## [Task statement]
Among the lines below, keep only those from the one containing "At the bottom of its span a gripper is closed" through the one containing "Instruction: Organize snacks", and reproduce them exactly.

*** Task data ***

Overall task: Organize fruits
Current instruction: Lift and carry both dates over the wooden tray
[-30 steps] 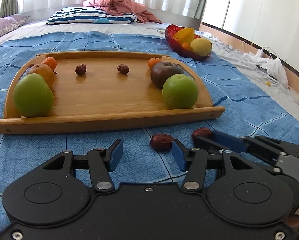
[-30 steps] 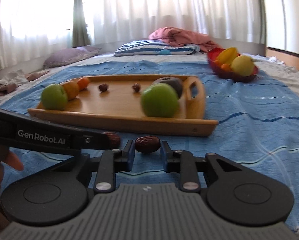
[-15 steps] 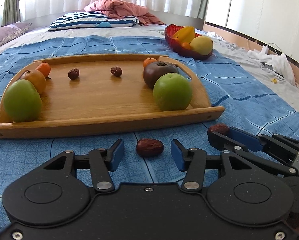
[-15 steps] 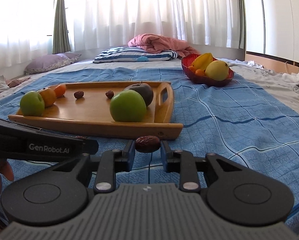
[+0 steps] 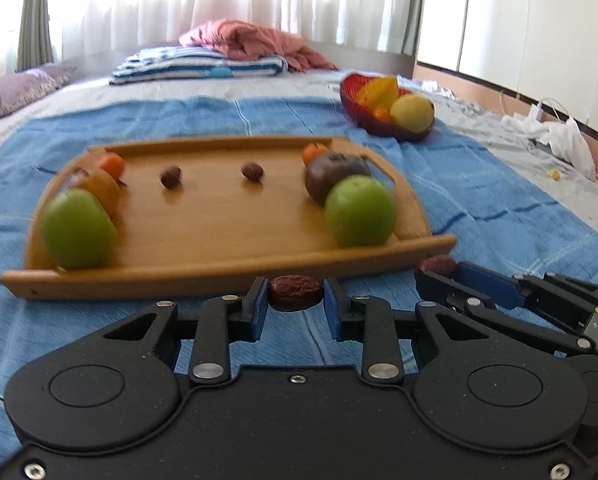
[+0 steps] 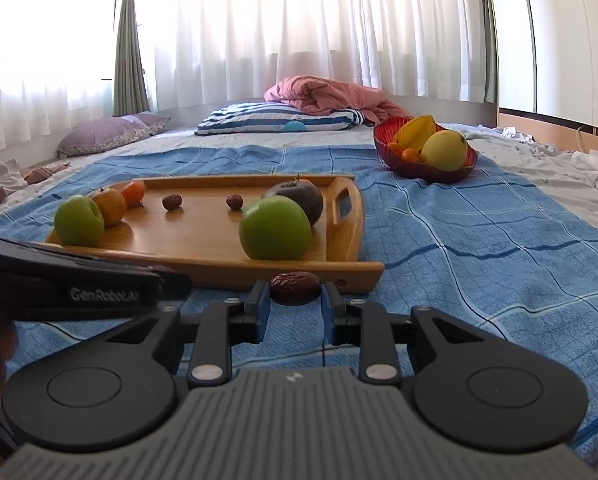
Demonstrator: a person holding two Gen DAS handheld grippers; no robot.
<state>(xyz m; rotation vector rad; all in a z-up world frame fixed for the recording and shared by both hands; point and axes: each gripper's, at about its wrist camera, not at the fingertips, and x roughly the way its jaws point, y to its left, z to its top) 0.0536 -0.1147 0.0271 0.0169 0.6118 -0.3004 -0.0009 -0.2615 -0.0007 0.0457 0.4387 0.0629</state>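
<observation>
The left gripper has a wrinkled dark-red dried date between its blue pads; the jaws are closing, and both pads appear to touch the fruit's ends. The right gripper is clamped on a second wrinkled dark-red dried date, pads pressed on both ends. Both dates sit just in front of the near edge of the curved wooden serving tray, above the blue checked bedspread — whether they touch the cloth cannot be told.

In the left wrist view the right gripper enters from the lower right, its date at the tray's near right corner.

Tray contents:
- Left edge: a green apple, an orange persimmon-like fruit and a small orange mandarin, in a row running towards the far edge.
- Towards the far edge, centre: two small dried dates, well apart.
- Right edge: a second green apple, with a dark purple-brown round fruit touching it from behind.

A red bowl of yellow and orange fruit stands on the bedspread beyond the tray's far right corner — well apart from it.
</observation>
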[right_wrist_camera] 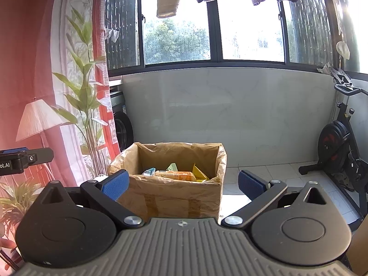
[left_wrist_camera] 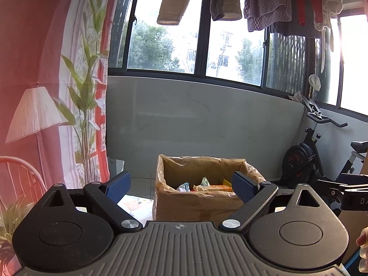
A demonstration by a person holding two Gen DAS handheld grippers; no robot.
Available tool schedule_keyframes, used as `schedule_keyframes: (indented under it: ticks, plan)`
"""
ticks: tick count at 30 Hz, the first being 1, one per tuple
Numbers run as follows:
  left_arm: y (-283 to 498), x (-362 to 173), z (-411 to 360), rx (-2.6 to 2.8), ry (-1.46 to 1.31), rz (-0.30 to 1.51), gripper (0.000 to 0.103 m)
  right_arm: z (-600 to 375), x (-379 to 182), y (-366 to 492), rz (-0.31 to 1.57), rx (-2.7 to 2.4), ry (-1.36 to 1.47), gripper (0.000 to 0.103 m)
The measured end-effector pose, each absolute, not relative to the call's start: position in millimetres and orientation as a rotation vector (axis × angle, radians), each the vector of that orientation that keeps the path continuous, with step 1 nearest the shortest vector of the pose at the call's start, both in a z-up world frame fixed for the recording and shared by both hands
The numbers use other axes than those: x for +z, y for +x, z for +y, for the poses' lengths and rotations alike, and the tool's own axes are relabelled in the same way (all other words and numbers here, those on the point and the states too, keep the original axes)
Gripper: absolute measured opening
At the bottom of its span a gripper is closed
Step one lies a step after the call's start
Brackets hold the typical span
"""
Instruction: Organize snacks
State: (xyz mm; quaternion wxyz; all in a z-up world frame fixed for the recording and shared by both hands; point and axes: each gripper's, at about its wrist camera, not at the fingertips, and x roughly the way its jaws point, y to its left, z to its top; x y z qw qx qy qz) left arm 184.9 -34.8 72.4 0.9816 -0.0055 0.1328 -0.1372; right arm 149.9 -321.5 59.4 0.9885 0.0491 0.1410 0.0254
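Observation:
A brown cardboard box [left_wrist_camera: 195, 204] lined with a plastic bag stands ahead of both grippers, also seen as the box [right_wrist_camera: 174, 197] in the right wrist view. Inside lie several snack packets [left_wrist_camera: 214, 187], orange, green and yellow [right_wrist_camera: 177, 175]. My left gripper [left_wrist_camera: 181, 187] is open and empty, held level in front of the box. My right gripper [right_wrist_camera: 184, 184] is open and empty too, facing the box from a little further right. Each gripper shows at the edge of the other's view: the right one [left_wrist_camera: 340, 191], the left one [right_wrist_camera: 20, 158].
A grey low wall under dark-framed windows runs behind the box. An exercise bike [right_wrist_camera: 340, 147] stands at the right. A tall plant [left_wrist_camera: 85, 105], a floor lamp [left_wrist_camera: 34, 112] and a red-and-white curtain fill the left. Laundry [left_wrist_camera: 264, 2] hangs overhead. A hand [left_wrist_camera: 363, 250] shows at the right edge.

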Motion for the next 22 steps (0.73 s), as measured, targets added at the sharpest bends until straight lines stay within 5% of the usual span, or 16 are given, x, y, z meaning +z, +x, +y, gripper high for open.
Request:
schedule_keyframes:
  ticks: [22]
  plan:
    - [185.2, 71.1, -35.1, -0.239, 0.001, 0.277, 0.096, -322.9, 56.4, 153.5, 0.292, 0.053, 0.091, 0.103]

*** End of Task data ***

## [Solution to this problem]
At the bottom of its span a gripper is closed
Step one lies a step after the call's start
Brackets hold the typical span
"""
Instruction: Organize snacks

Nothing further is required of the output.